> **What to work on**: Please return exactly the lines from the beginning of the listing up to and including the line with "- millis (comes", with no pictures.

> **Dataset entries**:
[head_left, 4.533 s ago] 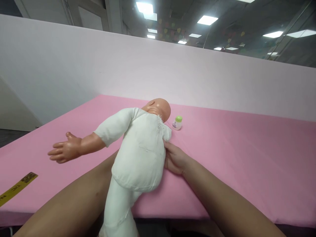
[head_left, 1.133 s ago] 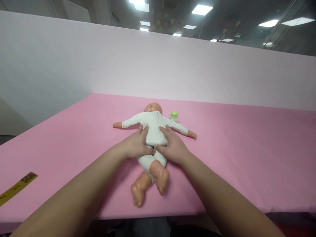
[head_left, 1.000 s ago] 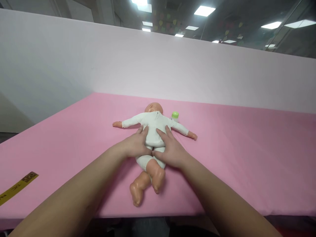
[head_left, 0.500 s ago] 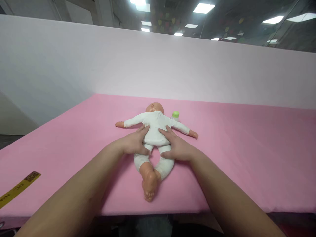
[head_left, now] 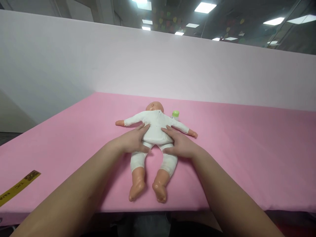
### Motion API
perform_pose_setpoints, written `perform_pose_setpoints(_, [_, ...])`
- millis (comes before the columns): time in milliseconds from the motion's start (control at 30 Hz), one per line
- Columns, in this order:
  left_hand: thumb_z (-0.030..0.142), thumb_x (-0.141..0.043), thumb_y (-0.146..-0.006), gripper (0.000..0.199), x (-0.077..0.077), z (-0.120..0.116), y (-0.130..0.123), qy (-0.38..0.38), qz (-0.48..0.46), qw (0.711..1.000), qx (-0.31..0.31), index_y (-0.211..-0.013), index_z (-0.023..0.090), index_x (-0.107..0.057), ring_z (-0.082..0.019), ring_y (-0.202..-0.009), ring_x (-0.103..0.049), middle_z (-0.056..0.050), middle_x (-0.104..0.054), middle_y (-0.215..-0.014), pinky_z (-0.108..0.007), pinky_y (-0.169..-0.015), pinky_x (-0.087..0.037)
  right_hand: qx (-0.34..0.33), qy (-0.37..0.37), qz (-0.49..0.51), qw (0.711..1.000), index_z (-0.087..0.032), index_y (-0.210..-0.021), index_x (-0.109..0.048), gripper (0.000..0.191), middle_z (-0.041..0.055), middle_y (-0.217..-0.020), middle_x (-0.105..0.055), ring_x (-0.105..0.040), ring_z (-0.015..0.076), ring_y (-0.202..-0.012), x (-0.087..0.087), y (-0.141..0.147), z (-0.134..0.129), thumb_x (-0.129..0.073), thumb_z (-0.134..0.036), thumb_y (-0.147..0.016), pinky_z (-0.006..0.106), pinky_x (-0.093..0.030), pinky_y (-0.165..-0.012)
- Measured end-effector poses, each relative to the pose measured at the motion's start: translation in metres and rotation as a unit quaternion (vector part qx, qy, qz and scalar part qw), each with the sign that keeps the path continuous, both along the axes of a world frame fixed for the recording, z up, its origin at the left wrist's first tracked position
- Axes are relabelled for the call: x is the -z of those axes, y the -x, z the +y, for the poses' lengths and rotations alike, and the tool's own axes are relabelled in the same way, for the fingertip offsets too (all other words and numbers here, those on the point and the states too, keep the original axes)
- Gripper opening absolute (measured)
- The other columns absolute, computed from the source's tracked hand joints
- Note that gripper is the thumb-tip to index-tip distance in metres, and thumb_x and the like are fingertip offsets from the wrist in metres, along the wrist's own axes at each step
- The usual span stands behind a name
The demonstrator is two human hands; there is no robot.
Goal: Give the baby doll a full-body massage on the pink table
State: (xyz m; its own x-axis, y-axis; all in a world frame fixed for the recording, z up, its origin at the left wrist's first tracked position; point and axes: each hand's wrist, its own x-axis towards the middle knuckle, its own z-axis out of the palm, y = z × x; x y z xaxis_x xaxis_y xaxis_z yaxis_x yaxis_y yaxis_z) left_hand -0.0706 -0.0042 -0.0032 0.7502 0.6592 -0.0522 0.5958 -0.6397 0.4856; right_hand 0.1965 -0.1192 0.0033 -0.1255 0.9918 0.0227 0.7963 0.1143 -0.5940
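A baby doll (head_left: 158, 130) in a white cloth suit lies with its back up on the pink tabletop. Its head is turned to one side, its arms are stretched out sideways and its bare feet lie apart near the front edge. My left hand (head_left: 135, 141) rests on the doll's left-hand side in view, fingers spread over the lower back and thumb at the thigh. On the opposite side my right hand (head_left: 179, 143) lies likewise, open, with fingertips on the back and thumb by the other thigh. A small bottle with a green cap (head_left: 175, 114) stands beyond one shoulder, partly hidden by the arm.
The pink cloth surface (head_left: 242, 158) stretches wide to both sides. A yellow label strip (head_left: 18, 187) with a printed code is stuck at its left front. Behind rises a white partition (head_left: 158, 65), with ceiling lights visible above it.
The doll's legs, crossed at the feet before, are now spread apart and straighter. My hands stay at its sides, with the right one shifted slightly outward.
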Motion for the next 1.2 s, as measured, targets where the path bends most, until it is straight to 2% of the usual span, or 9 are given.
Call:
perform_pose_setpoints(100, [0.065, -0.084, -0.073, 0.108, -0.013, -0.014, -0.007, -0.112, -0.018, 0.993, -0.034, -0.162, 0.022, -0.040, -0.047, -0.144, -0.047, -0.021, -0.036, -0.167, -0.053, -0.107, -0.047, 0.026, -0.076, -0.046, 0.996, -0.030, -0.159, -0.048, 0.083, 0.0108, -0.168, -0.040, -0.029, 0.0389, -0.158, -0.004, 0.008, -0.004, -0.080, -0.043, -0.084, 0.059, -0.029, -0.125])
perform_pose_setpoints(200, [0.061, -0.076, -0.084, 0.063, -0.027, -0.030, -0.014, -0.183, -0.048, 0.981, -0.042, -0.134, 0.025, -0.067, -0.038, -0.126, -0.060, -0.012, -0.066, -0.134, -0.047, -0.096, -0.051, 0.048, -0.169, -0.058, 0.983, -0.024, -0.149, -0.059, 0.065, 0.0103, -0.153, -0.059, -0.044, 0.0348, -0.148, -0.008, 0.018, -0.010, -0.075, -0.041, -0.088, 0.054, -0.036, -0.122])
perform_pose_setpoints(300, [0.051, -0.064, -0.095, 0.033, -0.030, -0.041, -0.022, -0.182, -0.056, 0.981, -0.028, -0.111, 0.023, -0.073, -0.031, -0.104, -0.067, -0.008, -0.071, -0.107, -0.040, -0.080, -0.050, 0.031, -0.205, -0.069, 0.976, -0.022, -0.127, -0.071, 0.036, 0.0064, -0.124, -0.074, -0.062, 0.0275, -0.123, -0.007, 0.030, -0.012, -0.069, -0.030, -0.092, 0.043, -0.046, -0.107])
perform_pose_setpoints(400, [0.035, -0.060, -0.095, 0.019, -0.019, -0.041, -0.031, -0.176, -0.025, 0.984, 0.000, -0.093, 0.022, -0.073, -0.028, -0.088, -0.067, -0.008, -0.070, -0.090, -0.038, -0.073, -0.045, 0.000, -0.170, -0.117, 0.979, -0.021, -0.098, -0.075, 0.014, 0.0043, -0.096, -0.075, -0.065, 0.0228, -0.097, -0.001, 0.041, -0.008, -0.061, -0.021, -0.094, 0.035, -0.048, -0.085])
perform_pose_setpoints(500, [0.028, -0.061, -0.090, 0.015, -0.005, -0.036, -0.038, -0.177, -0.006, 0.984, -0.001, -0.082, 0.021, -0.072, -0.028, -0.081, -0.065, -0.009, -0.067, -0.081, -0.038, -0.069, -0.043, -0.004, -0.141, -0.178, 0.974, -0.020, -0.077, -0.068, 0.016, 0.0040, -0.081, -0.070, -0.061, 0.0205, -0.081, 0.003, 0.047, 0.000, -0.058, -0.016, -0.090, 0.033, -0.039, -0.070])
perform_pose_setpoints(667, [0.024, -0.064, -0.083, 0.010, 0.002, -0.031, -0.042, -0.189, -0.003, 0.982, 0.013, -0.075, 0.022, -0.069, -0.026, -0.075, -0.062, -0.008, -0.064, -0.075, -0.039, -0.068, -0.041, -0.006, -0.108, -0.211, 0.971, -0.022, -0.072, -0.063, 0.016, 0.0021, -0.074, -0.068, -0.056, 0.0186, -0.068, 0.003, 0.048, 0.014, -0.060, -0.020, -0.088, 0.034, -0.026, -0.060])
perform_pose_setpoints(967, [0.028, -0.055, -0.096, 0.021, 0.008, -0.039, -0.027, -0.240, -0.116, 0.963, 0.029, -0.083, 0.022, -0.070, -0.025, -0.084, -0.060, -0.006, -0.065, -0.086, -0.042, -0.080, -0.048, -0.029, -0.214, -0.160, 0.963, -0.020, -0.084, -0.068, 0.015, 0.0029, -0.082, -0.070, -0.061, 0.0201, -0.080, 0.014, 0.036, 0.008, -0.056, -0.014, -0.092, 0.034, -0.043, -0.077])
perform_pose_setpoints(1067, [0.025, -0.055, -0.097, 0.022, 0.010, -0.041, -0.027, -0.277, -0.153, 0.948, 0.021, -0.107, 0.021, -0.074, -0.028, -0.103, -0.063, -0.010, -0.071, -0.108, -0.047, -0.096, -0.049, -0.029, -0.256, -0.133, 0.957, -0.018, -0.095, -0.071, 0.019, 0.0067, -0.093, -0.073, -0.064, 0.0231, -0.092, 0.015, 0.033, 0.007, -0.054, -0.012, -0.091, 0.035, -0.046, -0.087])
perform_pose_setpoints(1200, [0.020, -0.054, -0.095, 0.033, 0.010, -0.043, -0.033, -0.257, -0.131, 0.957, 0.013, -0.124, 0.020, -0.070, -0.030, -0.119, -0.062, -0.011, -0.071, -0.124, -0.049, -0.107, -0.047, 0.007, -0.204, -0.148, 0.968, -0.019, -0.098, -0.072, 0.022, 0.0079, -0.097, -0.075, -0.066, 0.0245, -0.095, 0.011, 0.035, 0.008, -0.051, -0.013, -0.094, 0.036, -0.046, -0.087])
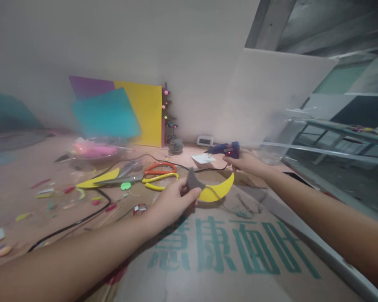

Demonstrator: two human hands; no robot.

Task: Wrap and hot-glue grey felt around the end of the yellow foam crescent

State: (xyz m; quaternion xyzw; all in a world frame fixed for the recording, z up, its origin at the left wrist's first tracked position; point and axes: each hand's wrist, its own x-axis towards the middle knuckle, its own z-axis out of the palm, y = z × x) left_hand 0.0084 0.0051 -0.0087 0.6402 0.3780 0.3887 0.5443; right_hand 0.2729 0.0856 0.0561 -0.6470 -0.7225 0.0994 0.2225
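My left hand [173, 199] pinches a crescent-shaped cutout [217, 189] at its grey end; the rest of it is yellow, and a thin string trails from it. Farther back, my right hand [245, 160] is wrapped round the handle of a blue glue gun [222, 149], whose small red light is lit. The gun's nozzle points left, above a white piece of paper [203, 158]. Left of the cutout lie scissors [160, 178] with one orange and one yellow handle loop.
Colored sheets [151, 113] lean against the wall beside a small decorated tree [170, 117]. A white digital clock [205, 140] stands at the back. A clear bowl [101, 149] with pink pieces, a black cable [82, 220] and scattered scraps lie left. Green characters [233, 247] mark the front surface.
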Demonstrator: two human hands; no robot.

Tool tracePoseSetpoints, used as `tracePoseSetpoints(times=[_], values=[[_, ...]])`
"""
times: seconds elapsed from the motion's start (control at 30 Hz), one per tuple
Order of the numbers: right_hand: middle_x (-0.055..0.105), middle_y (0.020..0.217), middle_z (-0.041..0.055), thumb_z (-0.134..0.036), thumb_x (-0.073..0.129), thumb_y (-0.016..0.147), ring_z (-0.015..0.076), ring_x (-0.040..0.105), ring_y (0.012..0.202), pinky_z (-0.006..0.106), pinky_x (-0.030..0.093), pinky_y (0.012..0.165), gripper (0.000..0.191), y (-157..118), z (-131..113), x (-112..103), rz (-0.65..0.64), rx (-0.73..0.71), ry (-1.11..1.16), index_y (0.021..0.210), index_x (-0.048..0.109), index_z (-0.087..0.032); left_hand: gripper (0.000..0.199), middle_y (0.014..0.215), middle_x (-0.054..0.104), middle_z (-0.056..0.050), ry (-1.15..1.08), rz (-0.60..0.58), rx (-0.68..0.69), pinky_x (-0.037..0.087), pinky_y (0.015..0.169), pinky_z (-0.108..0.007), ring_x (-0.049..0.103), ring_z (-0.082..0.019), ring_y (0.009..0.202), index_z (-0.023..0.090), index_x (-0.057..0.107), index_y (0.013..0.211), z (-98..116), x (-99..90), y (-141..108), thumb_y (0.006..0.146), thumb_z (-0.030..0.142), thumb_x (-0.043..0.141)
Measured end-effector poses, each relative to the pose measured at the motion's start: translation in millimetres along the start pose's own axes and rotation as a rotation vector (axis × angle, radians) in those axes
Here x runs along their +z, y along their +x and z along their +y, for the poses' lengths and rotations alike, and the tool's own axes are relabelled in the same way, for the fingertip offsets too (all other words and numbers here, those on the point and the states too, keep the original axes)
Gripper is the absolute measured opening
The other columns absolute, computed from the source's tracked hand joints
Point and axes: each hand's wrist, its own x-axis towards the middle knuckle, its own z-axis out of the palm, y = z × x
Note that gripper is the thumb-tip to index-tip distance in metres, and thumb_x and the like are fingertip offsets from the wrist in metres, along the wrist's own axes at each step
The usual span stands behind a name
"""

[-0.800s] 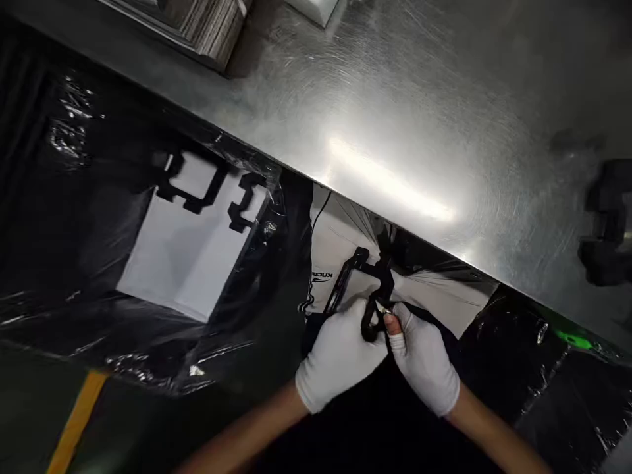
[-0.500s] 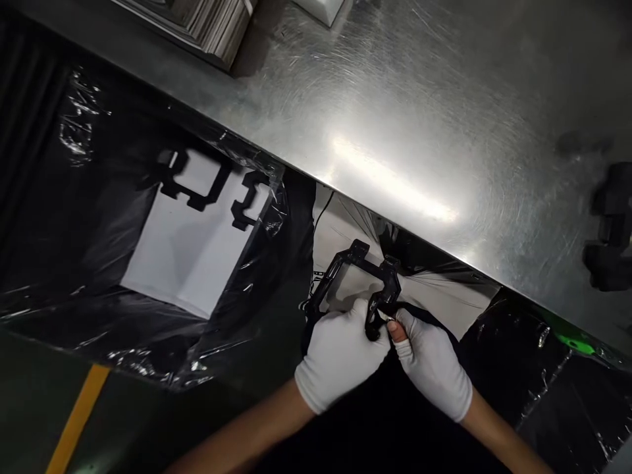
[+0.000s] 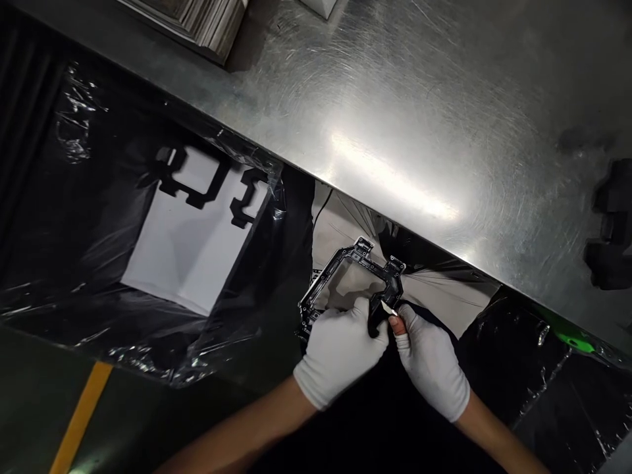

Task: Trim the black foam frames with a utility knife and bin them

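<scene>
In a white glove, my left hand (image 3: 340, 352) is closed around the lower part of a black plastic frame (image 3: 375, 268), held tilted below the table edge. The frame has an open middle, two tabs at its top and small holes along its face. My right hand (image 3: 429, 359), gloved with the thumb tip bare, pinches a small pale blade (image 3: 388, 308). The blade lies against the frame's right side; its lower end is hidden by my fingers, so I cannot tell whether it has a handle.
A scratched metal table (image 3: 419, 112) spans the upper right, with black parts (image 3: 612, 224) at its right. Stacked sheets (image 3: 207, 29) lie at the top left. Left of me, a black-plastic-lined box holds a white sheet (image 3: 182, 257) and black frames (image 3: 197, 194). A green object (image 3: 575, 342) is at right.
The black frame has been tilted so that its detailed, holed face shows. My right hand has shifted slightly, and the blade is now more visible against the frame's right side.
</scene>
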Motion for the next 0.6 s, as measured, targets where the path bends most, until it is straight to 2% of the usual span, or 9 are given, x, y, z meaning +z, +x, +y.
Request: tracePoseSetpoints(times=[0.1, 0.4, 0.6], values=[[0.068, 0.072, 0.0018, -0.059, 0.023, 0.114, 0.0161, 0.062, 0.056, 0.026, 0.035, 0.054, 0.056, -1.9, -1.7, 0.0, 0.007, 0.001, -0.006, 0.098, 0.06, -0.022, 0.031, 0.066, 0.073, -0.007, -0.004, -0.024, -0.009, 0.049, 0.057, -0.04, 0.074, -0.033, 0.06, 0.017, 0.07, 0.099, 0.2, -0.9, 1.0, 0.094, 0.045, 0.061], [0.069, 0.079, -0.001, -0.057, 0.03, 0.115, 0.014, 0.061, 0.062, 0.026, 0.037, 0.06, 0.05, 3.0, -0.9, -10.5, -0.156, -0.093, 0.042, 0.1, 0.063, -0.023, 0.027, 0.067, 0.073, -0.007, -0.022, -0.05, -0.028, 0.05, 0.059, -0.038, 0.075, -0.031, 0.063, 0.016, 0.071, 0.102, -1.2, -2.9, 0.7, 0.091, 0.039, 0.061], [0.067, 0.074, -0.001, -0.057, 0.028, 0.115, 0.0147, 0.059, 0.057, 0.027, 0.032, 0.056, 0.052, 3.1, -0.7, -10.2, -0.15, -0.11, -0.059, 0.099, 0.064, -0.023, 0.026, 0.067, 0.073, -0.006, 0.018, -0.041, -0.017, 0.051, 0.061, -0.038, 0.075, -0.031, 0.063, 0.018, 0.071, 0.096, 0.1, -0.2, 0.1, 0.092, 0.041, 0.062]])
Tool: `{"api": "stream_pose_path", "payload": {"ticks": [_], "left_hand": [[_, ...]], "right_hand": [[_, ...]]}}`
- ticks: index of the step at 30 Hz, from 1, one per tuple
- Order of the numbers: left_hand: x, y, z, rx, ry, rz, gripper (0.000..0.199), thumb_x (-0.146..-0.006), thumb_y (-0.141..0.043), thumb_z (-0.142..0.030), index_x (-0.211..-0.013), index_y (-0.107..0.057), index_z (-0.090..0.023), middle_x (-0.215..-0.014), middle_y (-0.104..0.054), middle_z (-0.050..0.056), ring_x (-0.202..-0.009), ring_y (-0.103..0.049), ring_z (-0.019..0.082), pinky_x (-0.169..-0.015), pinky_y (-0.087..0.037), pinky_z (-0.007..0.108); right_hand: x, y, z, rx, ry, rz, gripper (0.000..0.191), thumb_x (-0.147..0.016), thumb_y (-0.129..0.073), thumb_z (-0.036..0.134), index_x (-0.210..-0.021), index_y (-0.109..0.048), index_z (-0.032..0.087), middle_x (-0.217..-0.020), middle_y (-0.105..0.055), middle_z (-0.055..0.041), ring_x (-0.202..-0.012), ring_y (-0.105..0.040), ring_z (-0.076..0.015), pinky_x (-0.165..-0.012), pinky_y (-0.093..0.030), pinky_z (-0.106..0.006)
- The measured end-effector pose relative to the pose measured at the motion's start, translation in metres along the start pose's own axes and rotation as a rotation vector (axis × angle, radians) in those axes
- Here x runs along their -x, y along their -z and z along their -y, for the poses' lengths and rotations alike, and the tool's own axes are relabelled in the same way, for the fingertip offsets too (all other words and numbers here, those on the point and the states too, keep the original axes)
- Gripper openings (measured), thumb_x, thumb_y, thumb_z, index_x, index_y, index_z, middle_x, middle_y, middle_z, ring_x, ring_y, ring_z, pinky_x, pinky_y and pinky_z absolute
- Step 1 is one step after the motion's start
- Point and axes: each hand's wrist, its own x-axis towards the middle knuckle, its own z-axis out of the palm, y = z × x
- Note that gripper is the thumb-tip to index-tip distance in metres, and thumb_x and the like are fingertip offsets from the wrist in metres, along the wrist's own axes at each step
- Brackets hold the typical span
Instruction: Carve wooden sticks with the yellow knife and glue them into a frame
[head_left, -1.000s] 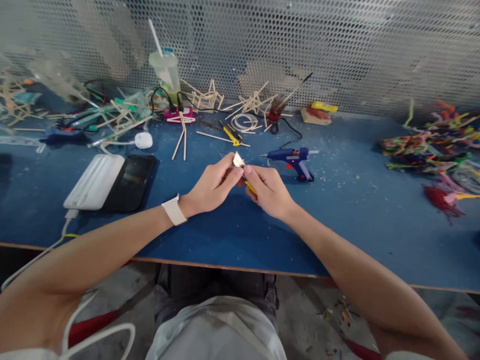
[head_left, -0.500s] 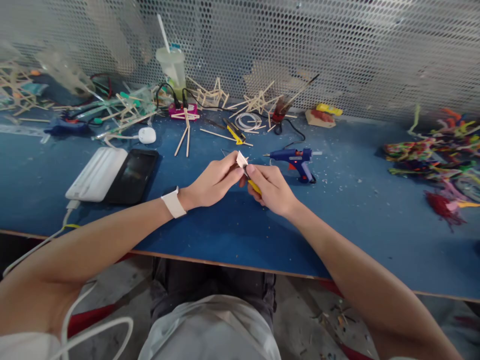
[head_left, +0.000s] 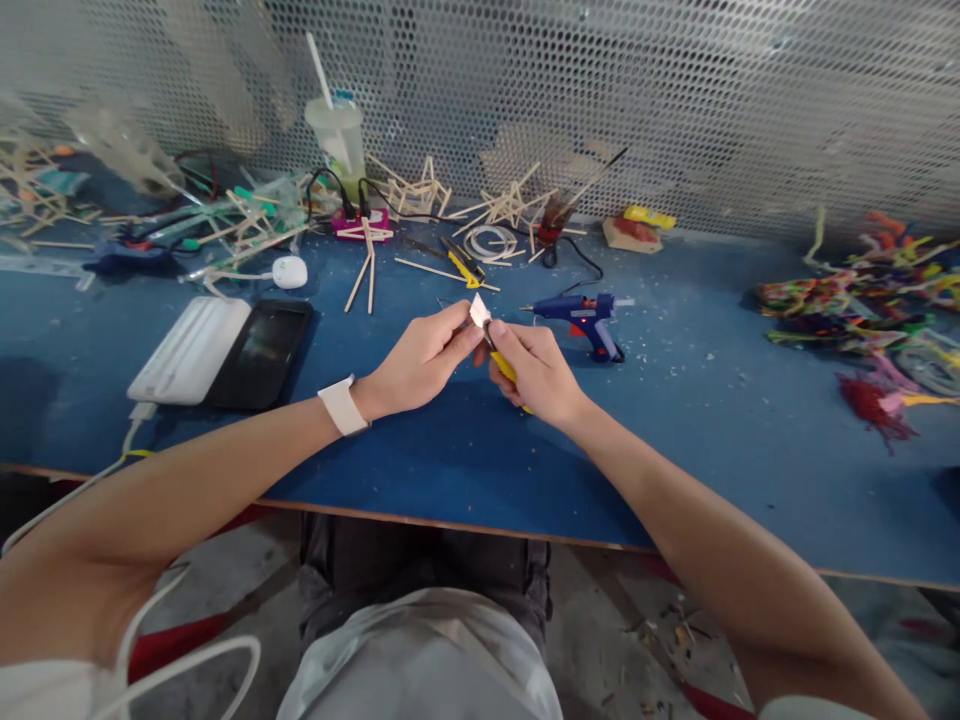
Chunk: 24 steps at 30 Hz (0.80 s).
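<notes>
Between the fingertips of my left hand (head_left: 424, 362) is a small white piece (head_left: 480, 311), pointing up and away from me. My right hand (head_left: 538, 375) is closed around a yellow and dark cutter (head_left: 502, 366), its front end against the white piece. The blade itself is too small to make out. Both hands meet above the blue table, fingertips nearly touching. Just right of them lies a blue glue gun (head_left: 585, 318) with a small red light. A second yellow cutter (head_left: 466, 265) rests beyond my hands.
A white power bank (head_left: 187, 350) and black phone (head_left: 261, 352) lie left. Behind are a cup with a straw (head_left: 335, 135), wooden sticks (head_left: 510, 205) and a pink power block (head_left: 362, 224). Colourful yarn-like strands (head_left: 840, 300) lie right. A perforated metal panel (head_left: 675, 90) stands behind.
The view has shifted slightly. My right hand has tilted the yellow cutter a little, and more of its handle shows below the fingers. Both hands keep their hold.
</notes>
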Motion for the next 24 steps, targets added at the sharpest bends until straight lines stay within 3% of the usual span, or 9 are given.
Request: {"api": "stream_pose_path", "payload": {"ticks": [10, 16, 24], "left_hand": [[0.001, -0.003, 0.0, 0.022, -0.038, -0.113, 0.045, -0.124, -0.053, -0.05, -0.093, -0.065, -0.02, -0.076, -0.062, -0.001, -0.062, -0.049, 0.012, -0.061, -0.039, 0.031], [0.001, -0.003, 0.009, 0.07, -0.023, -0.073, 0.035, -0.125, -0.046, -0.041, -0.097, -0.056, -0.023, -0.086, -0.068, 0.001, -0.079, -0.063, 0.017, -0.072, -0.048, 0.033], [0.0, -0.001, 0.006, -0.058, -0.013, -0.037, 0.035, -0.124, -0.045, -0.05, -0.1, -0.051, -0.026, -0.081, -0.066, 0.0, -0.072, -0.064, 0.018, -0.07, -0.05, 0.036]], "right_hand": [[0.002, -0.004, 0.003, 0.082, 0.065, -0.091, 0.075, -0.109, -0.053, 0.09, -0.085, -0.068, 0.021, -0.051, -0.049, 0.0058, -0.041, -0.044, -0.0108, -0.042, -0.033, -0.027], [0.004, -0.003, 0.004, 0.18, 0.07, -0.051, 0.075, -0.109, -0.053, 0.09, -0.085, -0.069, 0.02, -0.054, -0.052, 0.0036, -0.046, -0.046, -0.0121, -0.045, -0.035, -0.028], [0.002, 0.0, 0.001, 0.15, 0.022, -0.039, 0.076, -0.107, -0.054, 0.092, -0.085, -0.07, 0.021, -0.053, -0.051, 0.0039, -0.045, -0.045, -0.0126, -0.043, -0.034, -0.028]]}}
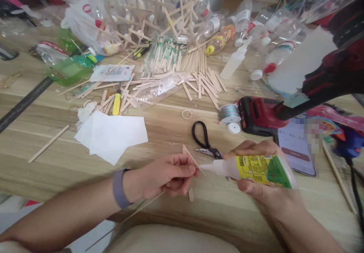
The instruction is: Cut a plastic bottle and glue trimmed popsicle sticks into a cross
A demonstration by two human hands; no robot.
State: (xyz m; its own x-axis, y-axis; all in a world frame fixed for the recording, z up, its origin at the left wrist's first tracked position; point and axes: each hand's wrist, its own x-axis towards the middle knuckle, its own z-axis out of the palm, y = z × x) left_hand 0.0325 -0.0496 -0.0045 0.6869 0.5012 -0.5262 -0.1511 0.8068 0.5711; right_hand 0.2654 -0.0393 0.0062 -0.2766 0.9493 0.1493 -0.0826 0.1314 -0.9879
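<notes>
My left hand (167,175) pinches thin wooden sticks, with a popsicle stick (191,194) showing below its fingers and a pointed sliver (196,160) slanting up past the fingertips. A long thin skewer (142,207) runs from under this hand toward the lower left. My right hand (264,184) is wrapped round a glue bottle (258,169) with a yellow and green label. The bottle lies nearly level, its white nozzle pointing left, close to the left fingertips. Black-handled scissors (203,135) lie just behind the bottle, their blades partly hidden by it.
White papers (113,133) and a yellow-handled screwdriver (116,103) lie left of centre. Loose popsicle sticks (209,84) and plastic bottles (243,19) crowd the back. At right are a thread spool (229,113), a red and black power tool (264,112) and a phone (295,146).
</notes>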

> **Written response**:
[head_left, 4.533 s ago] 
[head_left, 1.133 s ago] 
[head_left, 1.000 s ago] 
[head_left, 0.500 s ago] 
[head_left, now] 
### Motion API
perform_pose_setpoints, written `perform_pose_setpoints(_, [_, ...])`
- millis (comes before the columns): time in milliseconds from the motion's start (control at 30 Hz), one per line

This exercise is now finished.